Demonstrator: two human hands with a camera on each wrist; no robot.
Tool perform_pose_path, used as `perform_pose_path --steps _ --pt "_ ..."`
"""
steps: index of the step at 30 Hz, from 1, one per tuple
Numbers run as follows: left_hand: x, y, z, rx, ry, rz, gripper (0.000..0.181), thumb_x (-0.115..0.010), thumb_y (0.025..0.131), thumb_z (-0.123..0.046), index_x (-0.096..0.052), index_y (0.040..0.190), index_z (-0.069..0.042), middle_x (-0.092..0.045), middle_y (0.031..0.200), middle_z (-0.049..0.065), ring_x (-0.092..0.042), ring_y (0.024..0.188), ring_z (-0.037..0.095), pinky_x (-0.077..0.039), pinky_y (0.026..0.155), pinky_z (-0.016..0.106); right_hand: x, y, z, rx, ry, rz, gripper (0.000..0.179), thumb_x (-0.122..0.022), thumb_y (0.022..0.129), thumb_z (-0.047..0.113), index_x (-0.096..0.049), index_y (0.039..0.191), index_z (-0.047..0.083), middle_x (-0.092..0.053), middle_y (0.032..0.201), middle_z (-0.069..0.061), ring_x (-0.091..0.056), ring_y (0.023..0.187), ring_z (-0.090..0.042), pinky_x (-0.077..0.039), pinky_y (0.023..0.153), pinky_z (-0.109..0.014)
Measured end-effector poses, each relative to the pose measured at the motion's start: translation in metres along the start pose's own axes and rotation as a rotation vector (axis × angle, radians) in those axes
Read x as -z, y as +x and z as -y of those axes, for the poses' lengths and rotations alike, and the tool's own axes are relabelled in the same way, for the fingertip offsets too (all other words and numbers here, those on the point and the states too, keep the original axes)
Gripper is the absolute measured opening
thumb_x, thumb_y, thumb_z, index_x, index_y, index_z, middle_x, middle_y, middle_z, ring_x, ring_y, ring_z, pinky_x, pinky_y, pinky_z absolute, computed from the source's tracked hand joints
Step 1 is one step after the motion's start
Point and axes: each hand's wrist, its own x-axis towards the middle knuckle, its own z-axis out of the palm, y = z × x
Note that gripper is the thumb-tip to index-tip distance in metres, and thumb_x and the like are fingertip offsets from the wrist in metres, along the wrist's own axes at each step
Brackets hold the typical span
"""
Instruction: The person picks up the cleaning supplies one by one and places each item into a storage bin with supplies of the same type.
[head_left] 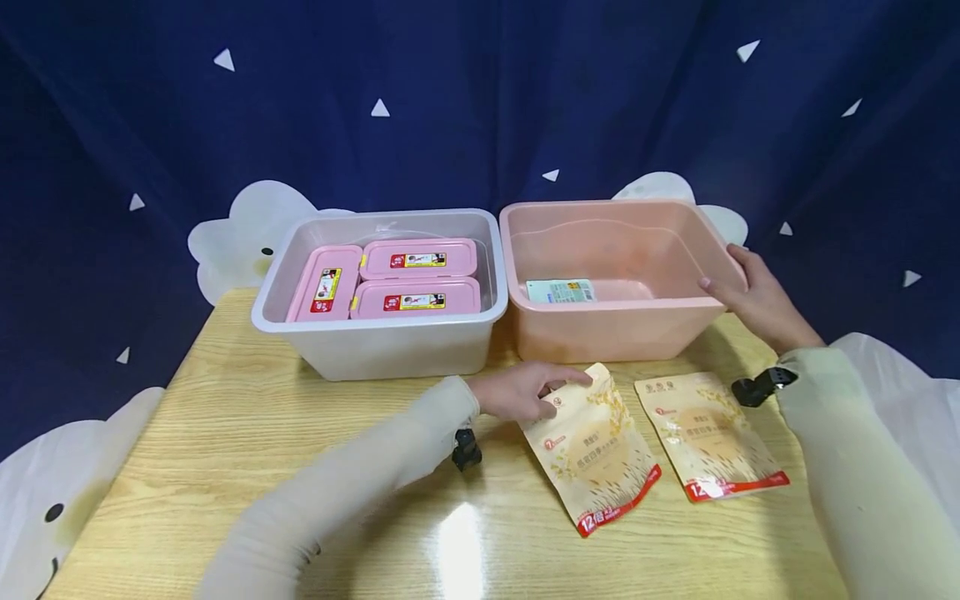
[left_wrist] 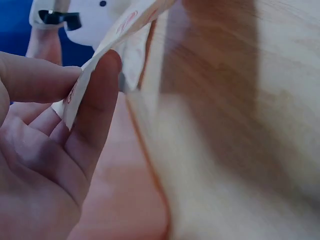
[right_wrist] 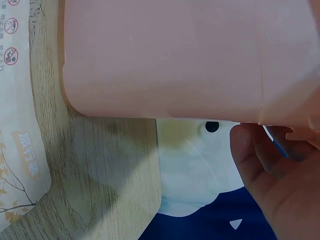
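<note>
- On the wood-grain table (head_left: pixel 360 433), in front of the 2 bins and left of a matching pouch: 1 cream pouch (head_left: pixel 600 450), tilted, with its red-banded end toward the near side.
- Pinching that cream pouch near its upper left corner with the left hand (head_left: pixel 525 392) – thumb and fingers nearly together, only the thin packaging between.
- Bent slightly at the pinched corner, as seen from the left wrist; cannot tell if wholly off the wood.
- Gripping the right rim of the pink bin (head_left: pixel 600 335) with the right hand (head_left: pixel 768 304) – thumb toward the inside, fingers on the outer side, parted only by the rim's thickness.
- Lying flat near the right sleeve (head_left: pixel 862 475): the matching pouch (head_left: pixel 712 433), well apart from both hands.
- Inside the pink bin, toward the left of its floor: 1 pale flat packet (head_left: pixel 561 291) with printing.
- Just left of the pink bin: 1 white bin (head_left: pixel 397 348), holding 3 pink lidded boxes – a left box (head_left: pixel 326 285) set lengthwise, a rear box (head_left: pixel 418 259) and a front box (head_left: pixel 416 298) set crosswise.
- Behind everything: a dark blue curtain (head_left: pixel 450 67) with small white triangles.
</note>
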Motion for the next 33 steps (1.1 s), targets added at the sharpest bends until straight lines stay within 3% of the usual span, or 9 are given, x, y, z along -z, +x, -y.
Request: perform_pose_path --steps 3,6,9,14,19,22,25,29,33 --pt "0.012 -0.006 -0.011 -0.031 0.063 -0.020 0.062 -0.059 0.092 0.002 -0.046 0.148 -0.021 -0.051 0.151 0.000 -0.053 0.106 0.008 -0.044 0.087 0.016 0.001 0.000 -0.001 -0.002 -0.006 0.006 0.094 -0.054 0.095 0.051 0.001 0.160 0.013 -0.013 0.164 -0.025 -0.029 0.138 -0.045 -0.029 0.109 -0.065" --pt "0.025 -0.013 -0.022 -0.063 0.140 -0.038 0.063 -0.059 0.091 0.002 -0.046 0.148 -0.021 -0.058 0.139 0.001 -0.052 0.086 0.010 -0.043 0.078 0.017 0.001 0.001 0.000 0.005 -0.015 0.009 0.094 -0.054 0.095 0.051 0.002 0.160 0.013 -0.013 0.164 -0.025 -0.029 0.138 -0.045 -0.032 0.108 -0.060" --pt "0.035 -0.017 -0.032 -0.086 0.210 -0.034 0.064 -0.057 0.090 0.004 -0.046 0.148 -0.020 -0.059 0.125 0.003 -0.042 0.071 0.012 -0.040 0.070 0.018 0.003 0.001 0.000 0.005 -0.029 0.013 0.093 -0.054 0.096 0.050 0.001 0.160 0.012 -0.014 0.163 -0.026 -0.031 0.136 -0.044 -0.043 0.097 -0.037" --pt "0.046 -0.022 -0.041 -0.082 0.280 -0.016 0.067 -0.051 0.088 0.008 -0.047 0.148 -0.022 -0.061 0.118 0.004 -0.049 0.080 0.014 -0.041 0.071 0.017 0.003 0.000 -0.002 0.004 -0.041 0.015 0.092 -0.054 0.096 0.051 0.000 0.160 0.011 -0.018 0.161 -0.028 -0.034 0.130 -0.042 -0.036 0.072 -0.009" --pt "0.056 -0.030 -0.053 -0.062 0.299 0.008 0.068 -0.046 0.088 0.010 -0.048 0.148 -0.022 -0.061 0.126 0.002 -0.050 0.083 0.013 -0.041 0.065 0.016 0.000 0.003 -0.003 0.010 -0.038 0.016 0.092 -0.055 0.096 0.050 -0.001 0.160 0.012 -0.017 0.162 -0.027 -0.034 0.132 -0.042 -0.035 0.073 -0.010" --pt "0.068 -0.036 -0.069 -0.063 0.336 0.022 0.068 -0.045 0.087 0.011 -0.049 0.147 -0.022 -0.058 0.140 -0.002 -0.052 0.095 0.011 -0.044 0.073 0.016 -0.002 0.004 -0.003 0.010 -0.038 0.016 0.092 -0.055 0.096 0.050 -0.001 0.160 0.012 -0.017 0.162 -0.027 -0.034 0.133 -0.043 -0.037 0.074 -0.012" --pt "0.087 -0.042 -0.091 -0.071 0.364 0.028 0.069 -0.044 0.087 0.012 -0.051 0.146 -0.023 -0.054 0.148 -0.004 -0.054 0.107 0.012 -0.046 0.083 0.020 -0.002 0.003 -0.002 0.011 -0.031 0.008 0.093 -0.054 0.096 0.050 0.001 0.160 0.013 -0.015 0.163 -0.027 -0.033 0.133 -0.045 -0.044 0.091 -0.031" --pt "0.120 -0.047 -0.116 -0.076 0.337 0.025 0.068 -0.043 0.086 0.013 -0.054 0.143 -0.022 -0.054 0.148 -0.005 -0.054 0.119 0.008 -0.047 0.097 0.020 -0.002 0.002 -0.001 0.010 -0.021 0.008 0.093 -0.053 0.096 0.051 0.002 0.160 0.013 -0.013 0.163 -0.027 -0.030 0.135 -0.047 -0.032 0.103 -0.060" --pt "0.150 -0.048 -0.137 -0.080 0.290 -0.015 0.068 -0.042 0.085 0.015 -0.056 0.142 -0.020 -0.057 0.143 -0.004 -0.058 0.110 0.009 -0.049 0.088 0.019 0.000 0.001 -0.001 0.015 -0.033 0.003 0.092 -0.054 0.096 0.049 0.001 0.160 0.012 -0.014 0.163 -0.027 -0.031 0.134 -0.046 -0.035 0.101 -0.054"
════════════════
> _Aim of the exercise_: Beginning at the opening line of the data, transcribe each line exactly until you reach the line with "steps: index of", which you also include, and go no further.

> _Response for this exercise_:
Demonstrator: two human hands with a camera on each wrist; no robot.
Tool perform_pose_path, used as `perform_pose_path --steps _ --pt "_ ..."`
"""
steps: index of the step at 30 Hz, from 1, one per tuple

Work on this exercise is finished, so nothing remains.